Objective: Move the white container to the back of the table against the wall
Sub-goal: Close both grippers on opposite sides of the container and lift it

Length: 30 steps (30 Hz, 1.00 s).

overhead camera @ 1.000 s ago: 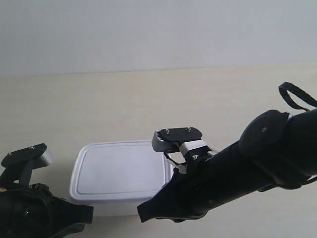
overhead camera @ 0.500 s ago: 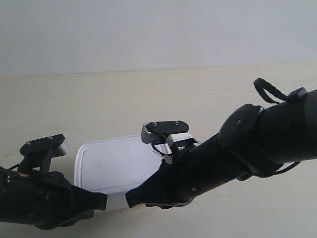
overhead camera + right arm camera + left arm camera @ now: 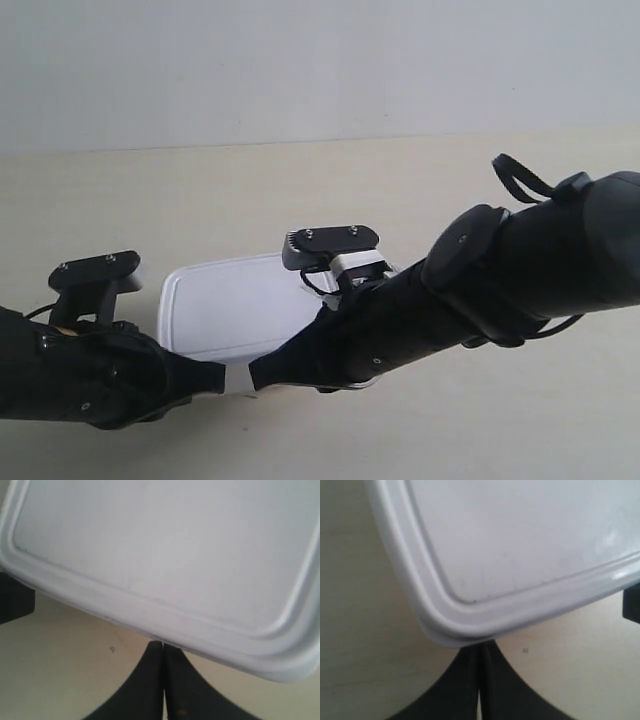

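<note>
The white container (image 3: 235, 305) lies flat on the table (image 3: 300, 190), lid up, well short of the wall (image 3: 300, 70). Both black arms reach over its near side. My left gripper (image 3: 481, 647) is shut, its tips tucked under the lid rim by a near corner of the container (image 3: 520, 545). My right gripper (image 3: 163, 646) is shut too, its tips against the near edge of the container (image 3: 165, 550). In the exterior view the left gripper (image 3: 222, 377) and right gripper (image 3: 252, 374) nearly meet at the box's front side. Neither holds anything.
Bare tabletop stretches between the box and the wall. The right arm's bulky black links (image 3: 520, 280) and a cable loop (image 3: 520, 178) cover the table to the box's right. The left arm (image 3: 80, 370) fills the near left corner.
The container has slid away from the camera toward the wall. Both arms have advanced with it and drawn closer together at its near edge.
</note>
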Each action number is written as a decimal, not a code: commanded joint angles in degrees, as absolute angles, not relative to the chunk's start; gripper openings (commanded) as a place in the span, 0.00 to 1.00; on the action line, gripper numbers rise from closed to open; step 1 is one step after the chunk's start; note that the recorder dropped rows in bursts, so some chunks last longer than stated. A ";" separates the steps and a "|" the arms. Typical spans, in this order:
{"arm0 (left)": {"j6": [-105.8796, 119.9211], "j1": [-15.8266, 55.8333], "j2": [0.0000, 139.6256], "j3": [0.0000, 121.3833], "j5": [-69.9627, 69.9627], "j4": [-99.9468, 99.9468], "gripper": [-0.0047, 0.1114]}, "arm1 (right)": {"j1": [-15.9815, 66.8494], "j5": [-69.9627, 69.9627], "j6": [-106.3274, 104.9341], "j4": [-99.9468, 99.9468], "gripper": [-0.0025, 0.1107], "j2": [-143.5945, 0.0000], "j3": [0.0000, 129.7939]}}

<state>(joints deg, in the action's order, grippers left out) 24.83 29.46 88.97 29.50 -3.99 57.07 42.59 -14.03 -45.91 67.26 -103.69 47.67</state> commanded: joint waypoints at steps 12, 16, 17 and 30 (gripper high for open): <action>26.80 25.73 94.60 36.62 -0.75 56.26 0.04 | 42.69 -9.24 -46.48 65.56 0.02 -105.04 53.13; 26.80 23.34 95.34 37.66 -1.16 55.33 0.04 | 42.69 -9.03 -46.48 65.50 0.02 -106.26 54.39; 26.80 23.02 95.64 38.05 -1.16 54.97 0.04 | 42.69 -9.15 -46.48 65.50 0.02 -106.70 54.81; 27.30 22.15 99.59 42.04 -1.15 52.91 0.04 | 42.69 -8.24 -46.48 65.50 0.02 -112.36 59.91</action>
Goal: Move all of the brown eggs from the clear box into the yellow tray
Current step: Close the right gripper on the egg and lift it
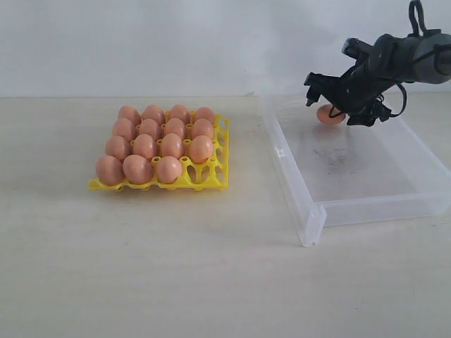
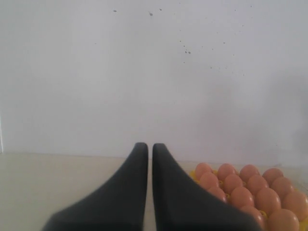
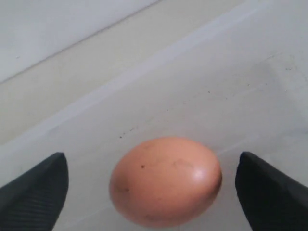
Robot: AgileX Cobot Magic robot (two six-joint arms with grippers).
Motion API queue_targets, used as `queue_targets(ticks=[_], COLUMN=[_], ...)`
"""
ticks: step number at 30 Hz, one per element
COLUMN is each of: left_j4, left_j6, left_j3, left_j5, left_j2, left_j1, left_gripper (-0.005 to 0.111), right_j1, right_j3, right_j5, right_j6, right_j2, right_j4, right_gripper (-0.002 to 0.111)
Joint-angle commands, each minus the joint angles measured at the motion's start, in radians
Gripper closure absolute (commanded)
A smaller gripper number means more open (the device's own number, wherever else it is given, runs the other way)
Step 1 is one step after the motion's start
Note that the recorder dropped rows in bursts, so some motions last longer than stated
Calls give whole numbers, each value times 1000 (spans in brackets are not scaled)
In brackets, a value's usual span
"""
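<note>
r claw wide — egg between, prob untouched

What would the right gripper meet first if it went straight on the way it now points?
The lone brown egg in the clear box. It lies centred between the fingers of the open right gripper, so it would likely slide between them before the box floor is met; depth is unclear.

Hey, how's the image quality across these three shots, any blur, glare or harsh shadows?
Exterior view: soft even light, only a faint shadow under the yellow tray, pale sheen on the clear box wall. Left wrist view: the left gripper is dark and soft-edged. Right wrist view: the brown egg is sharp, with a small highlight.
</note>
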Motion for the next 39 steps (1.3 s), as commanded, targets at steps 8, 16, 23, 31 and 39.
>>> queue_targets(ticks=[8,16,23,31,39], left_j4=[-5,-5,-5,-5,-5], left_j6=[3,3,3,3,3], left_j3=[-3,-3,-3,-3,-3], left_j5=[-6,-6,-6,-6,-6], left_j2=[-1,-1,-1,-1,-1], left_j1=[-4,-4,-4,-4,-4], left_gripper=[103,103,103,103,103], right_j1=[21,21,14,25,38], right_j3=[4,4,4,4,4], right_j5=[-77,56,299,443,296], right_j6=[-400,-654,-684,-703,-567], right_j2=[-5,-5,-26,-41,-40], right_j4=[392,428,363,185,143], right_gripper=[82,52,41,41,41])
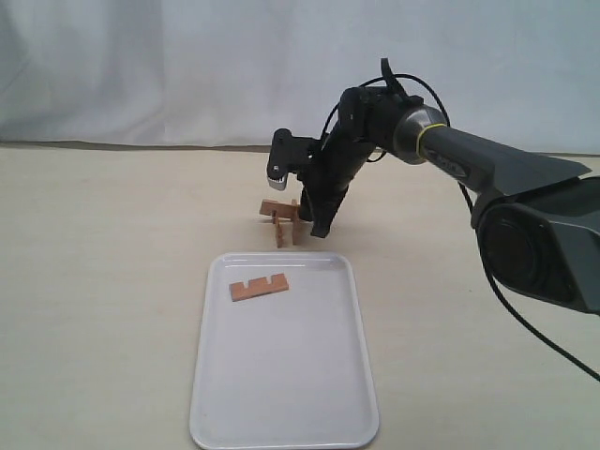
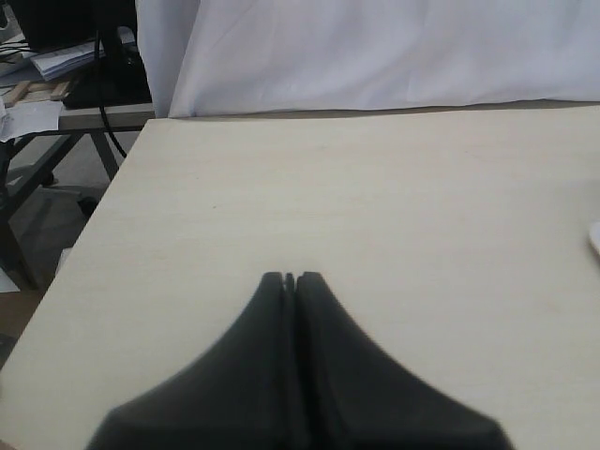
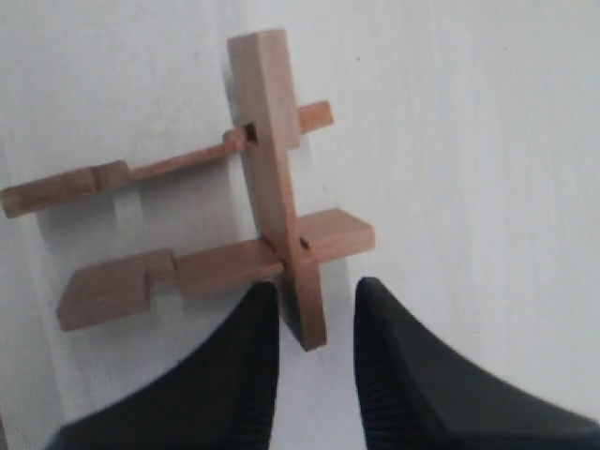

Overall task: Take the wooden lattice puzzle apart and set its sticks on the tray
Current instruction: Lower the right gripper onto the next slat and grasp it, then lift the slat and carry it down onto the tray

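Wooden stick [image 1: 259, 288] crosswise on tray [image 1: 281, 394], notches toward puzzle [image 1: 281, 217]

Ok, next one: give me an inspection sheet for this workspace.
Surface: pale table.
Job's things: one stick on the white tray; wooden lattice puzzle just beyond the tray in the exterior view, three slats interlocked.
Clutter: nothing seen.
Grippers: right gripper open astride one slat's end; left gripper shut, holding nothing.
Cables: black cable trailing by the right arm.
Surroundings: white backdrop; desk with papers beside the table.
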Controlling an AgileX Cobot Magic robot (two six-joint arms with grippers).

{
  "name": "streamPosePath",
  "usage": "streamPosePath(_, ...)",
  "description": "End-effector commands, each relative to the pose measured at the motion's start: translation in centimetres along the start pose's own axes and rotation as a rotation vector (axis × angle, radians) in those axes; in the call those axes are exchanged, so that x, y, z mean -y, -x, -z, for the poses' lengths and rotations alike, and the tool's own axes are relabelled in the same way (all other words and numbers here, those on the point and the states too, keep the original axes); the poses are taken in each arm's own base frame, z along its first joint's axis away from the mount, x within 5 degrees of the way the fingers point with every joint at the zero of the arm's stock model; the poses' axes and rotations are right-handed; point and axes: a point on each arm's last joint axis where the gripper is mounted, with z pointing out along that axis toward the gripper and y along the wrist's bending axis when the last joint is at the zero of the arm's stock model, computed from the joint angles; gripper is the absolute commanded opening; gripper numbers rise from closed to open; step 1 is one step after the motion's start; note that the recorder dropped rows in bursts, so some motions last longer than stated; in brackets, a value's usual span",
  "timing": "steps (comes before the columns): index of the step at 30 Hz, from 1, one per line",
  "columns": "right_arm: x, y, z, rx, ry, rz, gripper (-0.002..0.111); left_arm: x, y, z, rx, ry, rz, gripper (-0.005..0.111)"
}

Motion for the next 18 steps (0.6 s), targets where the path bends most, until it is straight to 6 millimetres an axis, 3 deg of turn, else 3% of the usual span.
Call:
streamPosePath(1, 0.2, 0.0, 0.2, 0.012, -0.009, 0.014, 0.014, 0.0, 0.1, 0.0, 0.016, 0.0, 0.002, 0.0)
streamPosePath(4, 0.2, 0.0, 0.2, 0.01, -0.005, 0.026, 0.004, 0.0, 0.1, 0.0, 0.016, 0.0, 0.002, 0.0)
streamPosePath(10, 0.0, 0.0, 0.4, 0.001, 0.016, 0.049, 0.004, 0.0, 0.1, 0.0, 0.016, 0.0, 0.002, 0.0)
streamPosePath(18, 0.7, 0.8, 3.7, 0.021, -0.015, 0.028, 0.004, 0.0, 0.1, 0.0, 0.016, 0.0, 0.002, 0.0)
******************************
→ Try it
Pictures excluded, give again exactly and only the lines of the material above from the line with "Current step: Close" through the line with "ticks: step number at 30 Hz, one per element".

→ Task response
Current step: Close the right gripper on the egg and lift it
Robot: AgileX Cobot Magic robot (two six-joint arms with grippers).
Motion API queue_targets, used as `queue_targets(ticks=[_], COLUMN=[_], ...)`
"""
ticks: step number at 30 Hz, one per element

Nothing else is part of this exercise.